**Your objective**
Repeat each line of the listing exactly as written.

**Given information**
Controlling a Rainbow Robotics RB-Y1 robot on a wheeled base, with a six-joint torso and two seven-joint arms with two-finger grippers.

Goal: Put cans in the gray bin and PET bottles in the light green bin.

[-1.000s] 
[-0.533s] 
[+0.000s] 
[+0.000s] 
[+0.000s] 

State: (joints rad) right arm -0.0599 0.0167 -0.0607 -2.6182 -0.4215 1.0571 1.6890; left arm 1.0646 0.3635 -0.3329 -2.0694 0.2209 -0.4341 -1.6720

**Completed exercise**
Controlling a Rainbow Robotics RB-Y1 robot on a wheeled base, with a six-joint torso and two seven-joint arms with two-finger grippers.

Goal: Put cans in the gray bin and PET bottles in the light green bin.

[-1.000s] 
[-0.533s] 
[+0.000s] 
[+0.000s] 
[+0.000s] 

State: (joints rad) right arm -0.0599 0.0167 -0.0607 -2.6182 -0.4215 1.0571 1.6890; left arm 1.0646 0.3635 -0.3329 -2.0694 0.2209 -0.4341 -1.6720

There is nothing further to this exercise.